The goal of this programme is to develop computational models of basic cognitive processes such as memory, reading, and speech perception. Most of the modelling takes place within a Bayesian framework. The modelling enterprise is driven by behavioural and neuroimaging studies which provide data to guide the development of the models and to test their predictions.
Short and long-term memory
This programme investigates both the nature of short-term memory, and the relationship between short- and long-term memory. We try to answer basic questions such as “How in information coded in short-term memory”, “How does long-term memory help you remember information in the short-term?”, and “How is information transferred from short- to long-term memory?”. If you have to remember something for a few seconds, it’s much easier if the information is familiar. It’s easier to remember your telephone number than a random sequence of digits, and easier to remember very common words than very rare words. There are lots of ways that information in long-term memory might help short-term memory. For example, very familiar patterns might form ‘chunks’ (BBC, IBM etc). From a Bayesian perspective the process of remembering can be seen as combining prior information from long-term memory with information from short-term memory to generate the best interpretation of the evidence. We can build computational models of short-term memory and of how these different possibilities might operate, and then design experiments to test between them.
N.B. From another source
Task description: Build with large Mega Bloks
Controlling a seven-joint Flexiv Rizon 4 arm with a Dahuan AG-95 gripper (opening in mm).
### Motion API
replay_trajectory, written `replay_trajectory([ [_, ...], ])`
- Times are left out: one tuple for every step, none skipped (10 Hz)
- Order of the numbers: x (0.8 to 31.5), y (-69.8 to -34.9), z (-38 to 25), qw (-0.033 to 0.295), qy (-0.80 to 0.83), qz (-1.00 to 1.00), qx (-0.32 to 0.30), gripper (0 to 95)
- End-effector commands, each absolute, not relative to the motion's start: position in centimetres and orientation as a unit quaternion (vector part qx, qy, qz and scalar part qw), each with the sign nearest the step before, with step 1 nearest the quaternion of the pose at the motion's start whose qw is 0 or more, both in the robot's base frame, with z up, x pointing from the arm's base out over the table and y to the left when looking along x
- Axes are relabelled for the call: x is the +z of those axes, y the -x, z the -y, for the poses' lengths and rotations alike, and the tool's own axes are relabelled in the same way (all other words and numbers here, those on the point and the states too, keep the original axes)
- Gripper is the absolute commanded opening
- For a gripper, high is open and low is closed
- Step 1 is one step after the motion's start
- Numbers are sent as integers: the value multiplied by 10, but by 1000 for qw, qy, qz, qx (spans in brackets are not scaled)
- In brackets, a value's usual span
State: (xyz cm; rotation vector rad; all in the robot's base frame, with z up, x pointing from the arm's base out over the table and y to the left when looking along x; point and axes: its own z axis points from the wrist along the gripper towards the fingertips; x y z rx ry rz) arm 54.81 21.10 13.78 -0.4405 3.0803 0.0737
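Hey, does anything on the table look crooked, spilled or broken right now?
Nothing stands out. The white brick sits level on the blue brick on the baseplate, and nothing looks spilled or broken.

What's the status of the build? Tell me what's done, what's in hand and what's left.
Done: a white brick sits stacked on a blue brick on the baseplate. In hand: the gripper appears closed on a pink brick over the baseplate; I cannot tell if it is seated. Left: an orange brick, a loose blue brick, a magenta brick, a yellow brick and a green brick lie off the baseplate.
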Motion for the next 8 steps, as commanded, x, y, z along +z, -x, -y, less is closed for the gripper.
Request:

Neuroimaging of short-term memory
Neuroimaging studies of short-term memory have generally attempted to identify which regions of the brain are involved in functions such as storage, retrieval and rehearsal. A limitation of this approach is that it’s hard to know whether part of the brain that is active while maintaining information in memory is involved in storing or representing information, or just controlling or attending to memory processes. In our work we use a technique designed to analyse patterns of information stored in the brain (multi-voxel pattern analysis) to identify the areas responsible for storing information, and also to identify brain areas involved in learning. The focus of this work is on how we remember sequences in short-term memory and how we come to develop more enduring representations of those sequences in long-term memory. Remembering the order in which events occur is vital for all sorts of everyday activities, for example, there’s no point remembering the digits in a telephone number unless you also remember the order they appear in.
How do people read? Let’s start by pretending that human perception was perfect. How would a perfect, or optimally designed system work? Might people come pretty close to behaving like an optimal system? Perhaps rather surprisingly, it seems that they do. If we make the assumption that perception works by a process of collecting noisy evidence from the input (in this case, from the earliest stages of the visual system) we can construct a formal model of how people should behave when reading individual words, or when performing common laboratory tasks such as deciding whether letters form real words or nonsense words. This is the principle behind the Bayesian Reader model ( Norris, 2006, 2009; Norris & Kinoshita, 2012). This simple idea turns out to give a principled explanation of a wide range of experimental data on reading.
The latest version of this model (Norris & Kinoshita, Psychological Review, 2012) addresses the question of how people represent the order of letters in words. The model explains how we can read the famous “Aoccdrnig to a rscheearch at Cmabrigde Uinervtisy” email.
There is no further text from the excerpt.